[Records excerpted from a collection]

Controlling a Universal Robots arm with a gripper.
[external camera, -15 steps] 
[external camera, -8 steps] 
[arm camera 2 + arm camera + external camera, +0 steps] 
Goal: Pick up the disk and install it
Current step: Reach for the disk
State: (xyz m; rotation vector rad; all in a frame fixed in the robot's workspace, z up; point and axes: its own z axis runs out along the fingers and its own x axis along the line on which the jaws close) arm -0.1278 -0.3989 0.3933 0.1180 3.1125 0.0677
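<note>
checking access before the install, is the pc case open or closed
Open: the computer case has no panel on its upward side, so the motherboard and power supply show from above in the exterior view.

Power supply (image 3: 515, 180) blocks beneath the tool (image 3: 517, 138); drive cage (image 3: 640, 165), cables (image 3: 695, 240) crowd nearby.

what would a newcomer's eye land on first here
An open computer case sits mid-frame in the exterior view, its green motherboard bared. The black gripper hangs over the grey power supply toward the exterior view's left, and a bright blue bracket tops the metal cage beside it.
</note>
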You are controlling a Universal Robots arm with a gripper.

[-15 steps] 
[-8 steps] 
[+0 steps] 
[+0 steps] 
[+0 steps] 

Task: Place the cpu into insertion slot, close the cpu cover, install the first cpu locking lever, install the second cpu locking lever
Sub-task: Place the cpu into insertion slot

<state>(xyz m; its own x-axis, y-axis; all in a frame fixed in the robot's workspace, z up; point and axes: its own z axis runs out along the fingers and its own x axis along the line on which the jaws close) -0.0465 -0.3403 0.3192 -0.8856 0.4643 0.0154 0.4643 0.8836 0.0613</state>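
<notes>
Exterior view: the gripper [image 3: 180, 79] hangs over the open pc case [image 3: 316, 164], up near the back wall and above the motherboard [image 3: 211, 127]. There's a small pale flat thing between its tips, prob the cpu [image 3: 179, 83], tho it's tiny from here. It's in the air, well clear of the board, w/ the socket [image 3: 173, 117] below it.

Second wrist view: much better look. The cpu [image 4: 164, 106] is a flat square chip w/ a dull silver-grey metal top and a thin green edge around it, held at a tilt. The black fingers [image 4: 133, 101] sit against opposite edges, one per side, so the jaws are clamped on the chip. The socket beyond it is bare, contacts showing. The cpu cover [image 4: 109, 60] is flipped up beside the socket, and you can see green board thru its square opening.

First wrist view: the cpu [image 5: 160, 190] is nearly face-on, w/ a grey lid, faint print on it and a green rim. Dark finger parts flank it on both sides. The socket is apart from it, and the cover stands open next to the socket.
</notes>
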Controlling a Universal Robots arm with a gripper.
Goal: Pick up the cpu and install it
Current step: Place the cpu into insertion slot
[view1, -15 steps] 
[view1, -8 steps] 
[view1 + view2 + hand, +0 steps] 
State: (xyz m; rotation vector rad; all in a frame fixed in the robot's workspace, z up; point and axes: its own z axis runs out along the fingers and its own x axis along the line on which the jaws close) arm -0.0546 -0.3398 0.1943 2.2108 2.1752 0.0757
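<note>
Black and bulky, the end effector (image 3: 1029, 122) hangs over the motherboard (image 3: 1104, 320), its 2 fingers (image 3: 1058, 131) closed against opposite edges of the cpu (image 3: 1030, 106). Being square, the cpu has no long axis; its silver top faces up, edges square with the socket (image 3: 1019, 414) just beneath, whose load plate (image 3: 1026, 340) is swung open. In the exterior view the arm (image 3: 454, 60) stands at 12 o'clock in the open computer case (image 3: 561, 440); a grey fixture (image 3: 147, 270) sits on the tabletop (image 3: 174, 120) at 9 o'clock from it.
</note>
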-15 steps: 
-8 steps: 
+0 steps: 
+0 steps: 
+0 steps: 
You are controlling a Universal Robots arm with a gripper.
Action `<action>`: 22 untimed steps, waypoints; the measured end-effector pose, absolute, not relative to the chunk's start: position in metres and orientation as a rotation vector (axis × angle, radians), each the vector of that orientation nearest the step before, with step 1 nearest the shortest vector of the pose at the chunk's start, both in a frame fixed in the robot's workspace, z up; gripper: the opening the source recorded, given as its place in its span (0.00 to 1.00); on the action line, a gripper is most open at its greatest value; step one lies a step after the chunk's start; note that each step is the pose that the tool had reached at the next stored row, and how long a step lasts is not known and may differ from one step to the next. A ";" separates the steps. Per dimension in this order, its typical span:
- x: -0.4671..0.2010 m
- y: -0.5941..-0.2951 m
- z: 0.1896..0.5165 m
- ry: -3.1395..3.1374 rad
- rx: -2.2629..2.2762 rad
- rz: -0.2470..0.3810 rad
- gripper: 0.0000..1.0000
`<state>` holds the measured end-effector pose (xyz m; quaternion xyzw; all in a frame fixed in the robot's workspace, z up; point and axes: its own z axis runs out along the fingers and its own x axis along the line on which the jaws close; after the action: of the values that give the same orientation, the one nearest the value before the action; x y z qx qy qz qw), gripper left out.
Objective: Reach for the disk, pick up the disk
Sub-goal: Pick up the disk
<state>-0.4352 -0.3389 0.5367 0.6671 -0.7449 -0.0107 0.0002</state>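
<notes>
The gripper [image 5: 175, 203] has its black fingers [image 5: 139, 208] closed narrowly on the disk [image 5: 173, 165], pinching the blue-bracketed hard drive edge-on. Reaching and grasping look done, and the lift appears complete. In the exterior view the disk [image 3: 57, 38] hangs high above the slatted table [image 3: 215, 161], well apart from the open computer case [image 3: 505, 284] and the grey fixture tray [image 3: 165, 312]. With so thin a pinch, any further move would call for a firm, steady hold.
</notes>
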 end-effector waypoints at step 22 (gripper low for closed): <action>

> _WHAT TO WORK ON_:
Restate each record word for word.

> _FINISHED TASK_:
Controlling a Universal Robots arm with a gripper.
[external camera, -15 steps] 
[external camera, -8 steps] 
[arm camera 2 + arm camera + external camera, +0 steps] 
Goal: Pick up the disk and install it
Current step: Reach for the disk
State: (xyz m; rotation vector rad; all in a frame fixed in the robot's workspace, z up; point and axes: its own z axis runs out along the fingers and its own x axis along the line on which the jaws close) arm -0.1278 -0.3989 0.3933 0.1180 3.1125 0.0677
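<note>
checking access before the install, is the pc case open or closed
Open: the computer case has no panel on its upward side, so the motherboard and power supply show from above in the exterior view.

Power supply (image 3: 515, 180) blocks beneath the tool (image 3: 517, 138); drive cage (image 3: 640, 165), cables (image 3: 695, 240) crowd nearby.

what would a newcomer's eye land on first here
An open computer case sits mid-frame in the exterior view, its green motherboard bared. The black gripper hangs over the grey power supply toward the exterior view's left, and a bright blue bracket tops the metal cage beside it.
</note>
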You are controlling a Universal Robots arm with a gripper.

[-15 steps] 
[-8 steps] 
[+0 steps] 
[+0 steps] 
[+0 steps] 

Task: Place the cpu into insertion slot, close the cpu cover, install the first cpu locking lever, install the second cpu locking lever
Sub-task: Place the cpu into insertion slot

<state>(xyz m; its own x-axis, y-axis; all in a frame fixed in the robot's workspace, z up; point and axes: its own z axis runs out along the fingers and its own x axis along the line on which the jaws close) -0.0465 -0.3403 0.3192 -0.8856 0.4643 0.0154 0.4643 0.8836 0.0613</state>
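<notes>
Exterior view: the gripper [image 3: 180, 79] hangs over the open pc case [image 3: 316, 164], up near the back wall and above the motherboard [image 3: 211, 127]. There's a small pale flat thing between its tips, prob the cpu [image 3: 179, 83], tho it's tiny from here. It's in the air, well clear of the board, w/ the socket [image 3: 173, 117] below it.

Second wrist view: much better look. The cpu [image 4: 164, 106] is a flat square chip w/ a dull silver-grey metal top and a thin green edge around it, held at a tilt. The black fingers [image 4: 133, 101] sit against opposite edges, one per side, so the jaws are clamped on the chip. The socket beyond it is bare, contacts showing. The cpu cover [image 4: 109, 60] is flipped up beside the socket, and you can see green board thru its square opening.

First wrist view: the cpu [image 5: 160, 190] is nearly face-on, w/ a grey lid, faint print on it and a green rim. Dark finger parts flank it on both sides. The socket is apart from it, and the cover stands open next to the socket.
</notes>
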Controlling a Universal Robots arm with a gripper.
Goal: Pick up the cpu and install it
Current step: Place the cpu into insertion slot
[view1, -15 steps] 
[view1, -8 steps] 
[view1 + view2 + hand, +0 steps] 
State: (xyz m; rotation vector rad; all in a frame fixed in the robot's workspace, z up; point and axes: its own z axis runs out along the fingers and its own x axis along the line on which the jaws close) arm -0.0546 -0.3398 0.1943 2.2108 2.1752 0.0757
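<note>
Black and bulky, the end effector (image 3: 1029, 122) hangs over the motherboard (image 3: 1104, 320), its 2 fingers (image 3: 1058, 131) closed against opposite edges of the cpu (image 3: 1030, 106). Being square, the cpu has no long axis; its silver top faces up, edges square with the socket (image 3: 1019, 414) just beneath, whose load plate (image 3: 1026, 340) is swung open. In the exterior view the arm (image 3: 454, 60) stands at 12 o'clock in the open computer case (image 3: 561, 440); a grey fixture (image 3: 147, 270) sits on the tabletop (image 3: 174, 120) at 9 o'clock from it.
</note>
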-15 steps: 
-8 steps: 
+0 steps: 
+0 steps: 
+0 steps: 
You are controlling a Universal Robots arm with a gripper.
Action `<action>`: 22 untimed steps, waypoints; the measured end-effector pose, absolute, not relative to the chunk's start: position in metres and orientation as a rotation vector (axis × angle, radians), each the vector of that orientation nearest the step before, with step 1 nearest the shortest vector of the pose at the chunk's start, both in a frame fixed in the robot's workspace, z up; gripper: the opening the source recorded, given as its place in its span (0.00 to 1.00); on the action line, a gripper is most open at its greatest value; step one lies a step after the chunk's start; note that each step is the pose that the tool had reached at the next stored row, and how long a step lasts is not known and may differ from one step to the next. A ";" separates the steps. Per dimension in this order, its typical span:
- x: -0.4671..0.2010 m
- y: -0.5941..-0.2951 m
- z: 0.1896..0.5165 m
- ry: -3.1395..3.1374 rad
- rx: -2.2629..2.2762 rad
- rz: -0.2470..0.3810 rad
- gripper: 0.0000..1.0000
`<state>` holds the measured end-effector pose (xyz m; quaternion xyzw; all in a frame fixed in the robot's workspace, z up; point and axes: its own z axis runs out along the fingers and its own x axis along the line on which the jaws close; after the action: of the values that give the same orientation, the one nearest the value before the action; x y z qx qy qz qw), gripper left out.
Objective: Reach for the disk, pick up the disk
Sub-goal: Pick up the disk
<state>-0.4352 -0.3389 0.5367 0.6671 -0.7449 -0.0107 0.0002</state>
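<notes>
The gripper [image 5: 175, 203] has its black fingers [image 5: 139, 208] closed narrowly on the disk [image 5: 173, 165], pinching the blue-bracketed hard drive edge-on. Reaching and grasping look done, and the lift appears complete. In the exterior view the disk [image 3: 57, 38] hangs high above the slatted table [image 3: 215, 161], well apart from the open computer case [image 3: 505, 284] and the grey fixture tray [image 3: 165, 312]. With so thin a pinch, any further move would call for a firm, steady hold.
</notes>
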 end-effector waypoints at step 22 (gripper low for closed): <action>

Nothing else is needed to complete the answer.